REQUIRED WORK:
In the records below, find each line holding the word "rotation" and copy it.

[Collected data entries]
BEGIN

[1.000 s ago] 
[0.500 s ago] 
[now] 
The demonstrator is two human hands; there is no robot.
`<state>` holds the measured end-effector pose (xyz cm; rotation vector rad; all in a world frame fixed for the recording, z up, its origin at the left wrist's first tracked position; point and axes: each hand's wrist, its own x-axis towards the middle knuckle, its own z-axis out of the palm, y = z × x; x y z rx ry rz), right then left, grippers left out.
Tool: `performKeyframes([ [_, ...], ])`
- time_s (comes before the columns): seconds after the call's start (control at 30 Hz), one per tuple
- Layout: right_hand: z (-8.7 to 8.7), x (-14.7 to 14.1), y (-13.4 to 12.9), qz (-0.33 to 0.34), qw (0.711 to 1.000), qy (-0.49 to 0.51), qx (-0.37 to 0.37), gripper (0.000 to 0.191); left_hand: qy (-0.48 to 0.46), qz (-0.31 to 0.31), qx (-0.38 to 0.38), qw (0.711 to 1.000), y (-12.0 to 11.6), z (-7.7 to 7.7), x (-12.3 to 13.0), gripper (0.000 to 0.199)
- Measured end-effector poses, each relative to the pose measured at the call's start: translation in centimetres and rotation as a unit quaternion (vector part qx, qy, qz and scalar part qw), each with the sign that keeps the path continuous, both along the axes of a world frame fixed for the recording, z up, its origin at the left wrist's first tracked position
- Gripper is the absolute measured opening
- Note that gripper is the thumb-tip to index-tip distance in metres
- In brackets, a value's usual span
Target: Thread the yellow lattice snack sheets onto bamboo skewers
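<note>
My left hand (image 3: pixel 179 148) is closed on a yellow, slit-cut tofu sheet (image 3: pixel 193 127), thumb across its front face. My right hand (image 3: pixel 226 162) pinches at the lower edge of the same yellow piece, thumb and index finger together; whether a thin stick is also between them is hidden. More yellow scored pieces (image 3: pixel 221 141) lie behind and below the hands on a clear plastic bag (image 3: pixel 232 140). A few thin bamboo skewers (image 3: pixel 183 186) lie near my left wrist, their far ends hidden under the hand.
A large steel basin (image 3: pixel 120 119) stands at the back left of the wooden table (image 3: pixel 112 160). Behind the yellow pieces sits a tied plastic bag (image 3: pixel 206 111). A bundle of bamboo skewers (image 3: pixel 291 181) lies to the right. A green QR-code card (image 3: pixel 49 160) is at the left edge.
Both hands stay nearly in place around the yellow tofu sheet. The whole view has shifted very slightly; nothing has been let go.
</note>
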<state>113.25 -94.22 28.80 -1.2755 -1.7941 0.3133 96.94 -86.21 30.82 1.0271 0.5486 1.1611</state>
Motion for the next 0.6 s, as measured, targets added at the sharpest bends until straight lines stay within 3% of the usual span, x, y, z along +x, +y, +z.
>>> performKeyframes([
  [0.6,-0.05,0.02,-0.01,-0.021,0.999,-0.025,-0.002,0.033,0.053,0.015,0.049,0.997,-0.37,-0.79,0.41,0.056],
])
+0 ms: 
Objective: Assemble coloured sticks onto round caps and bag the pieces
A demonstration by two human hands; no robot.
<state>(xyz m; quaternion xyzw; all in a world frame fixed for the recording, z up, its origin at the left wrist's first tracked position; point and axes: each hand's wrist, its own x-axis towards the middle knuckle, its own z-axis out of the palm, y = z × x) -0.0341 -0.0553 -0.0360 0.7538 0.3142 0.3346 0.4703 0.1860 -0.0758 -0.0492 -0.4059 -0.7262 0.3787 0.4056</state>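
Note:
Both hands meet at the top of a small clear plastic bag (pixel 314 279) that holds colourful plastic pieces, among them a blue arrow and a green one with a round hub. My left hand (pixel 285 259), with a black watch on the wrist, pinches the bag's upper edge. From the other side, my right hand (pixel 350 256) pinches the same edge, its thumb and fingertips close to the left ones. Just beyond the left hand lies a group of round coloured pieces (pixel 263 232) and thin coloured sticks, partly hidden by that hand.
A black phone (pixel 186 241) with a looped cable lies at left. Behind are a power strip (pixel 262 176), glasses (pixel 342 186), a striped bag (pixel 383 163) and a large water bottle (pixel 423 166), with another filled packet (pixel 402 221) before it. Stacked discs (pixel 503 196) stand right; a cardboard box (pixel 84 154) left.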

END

WRITTEN ANSWER:
`<state>` holds the measured end-effector pose (xyz cm; rotation vector rad; all in a world frame fixed for the recording, z up, its origin at the left wrist's first tracked position; point and axes: each hand's wrist, its own x-axis towards the middle knuckle, its own z-axis out of the palm, y = z × x; x y z rx ry rz), right then left, grippers left out.
- Measured end-effector poses, each relative to the pose measured at the call's start: translation in centimetres and rotation as a unit quaternion (vector part qx, qy, qz and scalar part qw), each with the sign that keeps the path continuous, both along the axes of a world frame fixed for the recording, z up, its origin at the left wrist's first tracked position

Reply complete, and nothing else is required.